§ What needs to be done
Repeat every entry word for word; omit all pictures.

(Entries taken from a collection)
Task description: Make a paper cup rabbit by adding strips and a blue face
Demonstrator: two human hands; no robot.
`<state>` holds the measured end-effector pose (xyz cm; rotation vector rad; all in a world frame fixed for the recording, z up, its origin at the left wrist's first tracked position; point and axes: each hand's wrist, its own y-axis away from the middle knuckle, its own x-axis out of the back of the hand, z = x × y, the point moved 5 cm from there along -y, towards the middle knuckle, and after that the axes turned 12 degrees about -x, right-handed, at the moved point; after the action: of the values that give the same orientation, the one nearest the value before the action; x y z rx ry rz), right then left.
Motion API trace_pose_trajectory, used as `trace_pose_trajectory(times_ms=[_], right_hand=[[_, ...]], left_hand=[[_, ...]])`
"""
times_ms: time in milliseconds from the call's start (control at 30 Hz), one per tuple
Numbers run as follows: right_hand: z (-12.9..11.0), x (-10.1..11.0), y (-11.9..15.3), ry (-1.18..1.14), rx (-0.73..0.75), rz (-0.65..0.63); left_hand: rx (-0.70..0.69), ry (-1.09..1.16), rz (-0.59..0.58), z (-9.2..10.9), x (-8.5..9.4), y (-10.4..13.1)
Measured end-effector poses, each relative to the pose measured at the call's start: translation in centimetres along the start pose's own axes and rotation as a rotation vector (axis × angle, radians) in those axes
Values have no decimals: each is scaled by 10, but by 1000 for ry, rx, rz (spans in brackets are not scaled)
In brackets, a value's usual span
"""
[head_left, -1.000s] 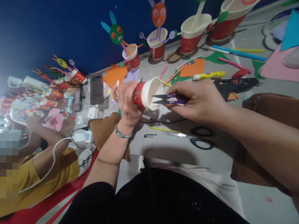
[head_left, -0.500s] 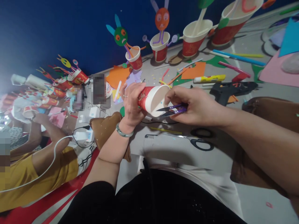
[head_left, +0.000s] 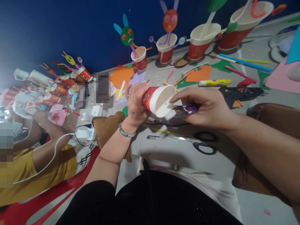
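Note:
A red and white paper cup [head_left: 153, 99] lies tipped in my left hand [head_left: 138, 103], its open mouth facing right. My left fingers are wrapped round the cup's base and side. Small purple-handled snips [head_left: 190, 108] are held in my right hand [head_left: 202, 107], just right of the rim. The blades are blurred and lie beside the cup's mouth. My right index finger reaches to the rim. Inside the cup a small blue speck shows.
Decorated cups [head_left: 166, 51] stand along the blue wall. Orange paper [head_left: 199, 73], a yellow glue stick [head_left: 215, 82], a black glue gun [head_left: 231, 95] and black-handled scissors [head_left: 205, 148] lie around. A brown bag [head_left: 276, 125] is at right; a person in yellow [head_left: 56, 162] sits left.
The snips have moved right, away from the cup's mouth, where their blades were over the rim. The whole view has shifted slightly, and my left hand still holds the cup.

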<state>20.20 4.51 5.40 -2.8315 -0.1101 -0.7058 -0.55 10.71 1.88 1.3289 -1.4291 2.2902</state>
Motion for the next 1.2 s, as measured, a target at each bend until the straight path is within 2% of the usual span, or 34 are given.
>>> trace_pose_trajectory(times_ms=[100,233,333,467,567,667,733,800,900,967,1100,1200], right_hand=[[4,-6,0,170,-14,-85],[9,-11,0,238,7,-102],[7,-9,0,76,-20,-39],[10,-2,-6,-179,-170,65],[19,0,-13,-282,-248,78],[34,-1,-19,-385,-340,58],[41,-4,-21,-421,-388,7],[45,-7,-20,-409,-416,-58],[42,-9,-19,-350,-389,-92],[38,-9,-18,-306,-354,-106],[34,-12,-17,-260,-317,-143],[29,-13,-16,-258,-286,-176]], left_hand=[[10,37,36,1,4,0],[-40,174,-17,4,2,-2],[-2,314,-66,1,-6,-1],[177,626,-150,-2,-22,1],[304,924,-257,6,-29,2],[412,1094,-361,13,-32,3],[417,1124,-344,13,-29,0],[371,1112,-266,11,-23,-4],[343,1081,-186,6,-15,-9],[377,1087,-216,6,-12,-11],[409,1196,-369,15,-11,-12],[448,1293,-437,21,-10,-12]])
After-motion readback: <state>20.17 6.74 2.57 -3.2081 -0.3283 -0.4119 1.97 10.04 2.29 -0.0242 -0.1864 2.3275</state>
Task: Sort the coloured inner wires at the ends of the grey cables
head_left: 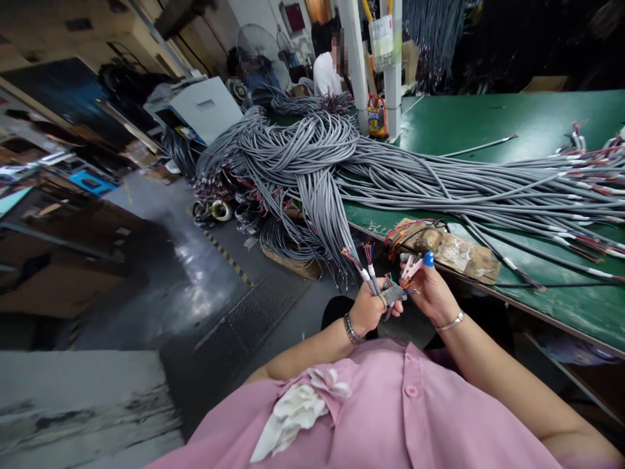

§ Response area
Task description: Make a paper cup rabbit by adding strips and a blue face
Demonstrator: two human hands; no robot.
`<state>` holds the measured end-effector pose (xyz cm; rotation vector rad; all in a world frame fixed for the recording, z up, its origin at the left wrist's first tracked position; point and axes: each hand's wrist, its own y-axis away from the middle knuckle, its own x-axis out of the back of the hand, z = x × y, the point moved 5 cm from there along -y, towards the middle knuckle, and after that the axes turned 12 degrees about -x, right-handed, at the moved point; after the action: of the values that give the same orientation, the one nearest the value before the action; x y z rx ry rz), right then left.
Motion API trace_pose_trajectory, used as `trace_pose_trajectory(times_ms=[_], right_hand=[[_, ...]], left_hand=[[_, ...]])`
"""
times_ms: time in milliseconds from the call's start (control at 30 Hz), one per tuple
Numbers run as follows: right_hand: z (-12.9..11.0), x (-10.1..11.0), y (-11.9..15.3), ry (-1.18..1.14), rx (-0.73..0.75), rz (-0.65..0.63); left_hand: rx (-0.70..0.69), ry (-1.09..1.16), rz (-0.59..0.58), z (-9.2..10.9), x (-8.5..9.4), y (-10.4..13.1)
Measured end-effector poses, each relative to the pose measured at the call's start: translation in centimetres along the start pose's own axes and rotation as a rotation vector (axis × angle, radians) in those axes
Values have no decimals: each is scaled by 10, but by 1000 for ry, rx, rz (spans in brackets are not scaled)
In brackets, a value's usual span
"""
[head_left, -1.000s] 
[head_left, -0.500s] 
[head_left, +0.000s] 
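Note:
A red and white paper cup [head_left: 153, 99] lies tipped in my left hand [head_left: 138, 103], its open mouth facing right. My left fingers are wrapped round the cup's base and side. Small purple-handled snips [head_left: 190, 108] are held in my right hand [head_left: 202, 107], just right of the rim. The blades are blurred and lie beside the cup's mouth. My right index finger reaches to the rim. Inside the cup a small blue speck shows.
Decorated cups [head_left: 166, 51] stand along the blue wall. Orange paper [head_left: 199, 73], a yellow glue stick [head_left: 215, 82], a black glue gun [head_left: 231, 95] and black-handled scissors [head_left: 205, 148] lie around. A brown bag [head_left: 276, 125] is at right; a person in yellow [head_left: 56, 162] sits left.
The snips have moved right, away from the cup's mouth, where their blades were over the rim. The whole view has shifted slightly, and my left hand still holds the cup.
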
<state>20.20 4.51 5.40 -2.8315 -0.1101 -0.7058 -0.55 10.71 1.88 1.3289 -1.4291 2.2902</state>
Motion for the next 1.2 s, as measured, a target at each bend until the straight path is within 2% of the usual span, or 34 are given.
>>> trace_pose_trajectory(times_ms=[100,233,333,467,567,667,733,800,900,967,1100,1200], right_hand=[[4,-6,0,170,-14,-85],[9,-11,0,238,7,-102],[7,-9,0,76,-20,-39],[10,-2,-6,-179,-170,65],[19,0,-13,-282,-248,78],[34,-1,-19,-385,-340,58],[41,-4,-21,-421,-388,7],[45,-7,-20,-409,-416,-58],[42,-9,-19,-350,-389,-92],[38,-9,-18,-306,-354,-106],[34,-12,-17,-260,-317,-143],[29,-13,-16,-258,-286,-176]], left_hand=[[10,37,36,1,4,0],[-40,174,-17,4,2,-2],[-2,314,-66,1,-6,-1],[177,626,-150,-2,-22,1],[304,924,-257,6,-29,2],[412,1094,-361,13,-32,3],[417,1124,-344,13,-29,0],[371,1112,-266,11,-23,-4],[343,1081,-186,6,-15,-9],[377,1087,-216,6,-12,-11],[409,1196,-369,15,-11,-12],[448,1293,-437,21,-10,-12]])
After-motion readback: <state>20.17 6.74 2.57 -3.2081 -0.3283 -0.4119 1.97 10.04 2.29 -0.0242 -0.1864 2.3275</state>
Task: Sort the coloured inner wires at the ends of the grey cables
head_left: 

The reply to this exercise is complete.